#### The problem:
As an exercise in exact copying, transcribe the lines below from the one holding "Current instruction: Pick" through the last, with both ends included and pictures left out.
::: Data extracts
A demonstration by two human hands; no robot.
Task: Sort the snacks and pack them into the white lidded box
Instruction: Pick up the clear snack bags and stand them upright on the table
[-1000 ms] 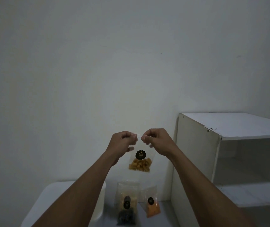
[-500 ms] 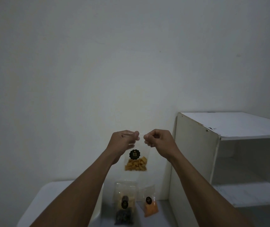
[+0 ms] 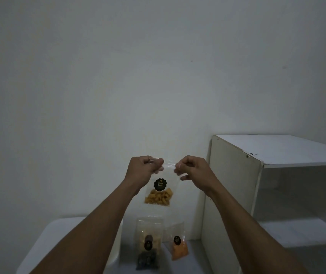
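Your left hand (image 3: pixel 143 170) and right hand (image 3: pixel 192 171) each pinch a top corner of the yellow snack bag (image 3: pixel 159 195) hanging just below them, so grip evenly and lower it level toward the white lidded box (image 3: pixel 55 234) down under your left forearm.

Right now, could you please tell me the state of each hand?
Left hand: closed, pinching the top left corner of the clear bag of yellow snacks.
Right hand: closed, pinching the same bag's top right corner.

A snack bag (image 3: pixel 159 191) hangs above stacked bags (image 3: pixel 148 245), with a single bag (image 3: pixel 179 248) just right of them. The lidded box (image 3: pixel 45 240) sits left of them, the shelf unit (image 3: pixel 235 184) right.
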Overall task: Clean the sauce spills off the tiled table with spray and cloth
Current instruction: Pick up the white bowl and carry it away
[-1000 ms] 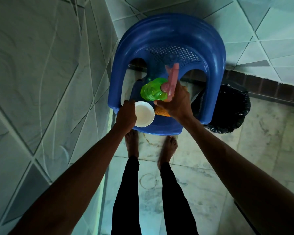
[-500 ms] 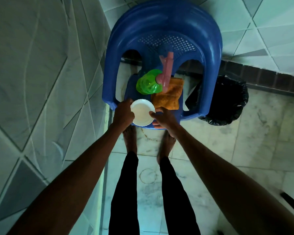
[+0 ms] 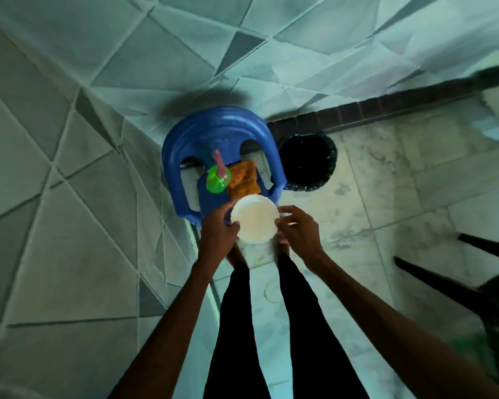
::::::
#### Output of the task:
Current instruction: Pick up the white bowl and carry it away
[-1000 ms] 
[-500 ms] 
[+0 ms] 

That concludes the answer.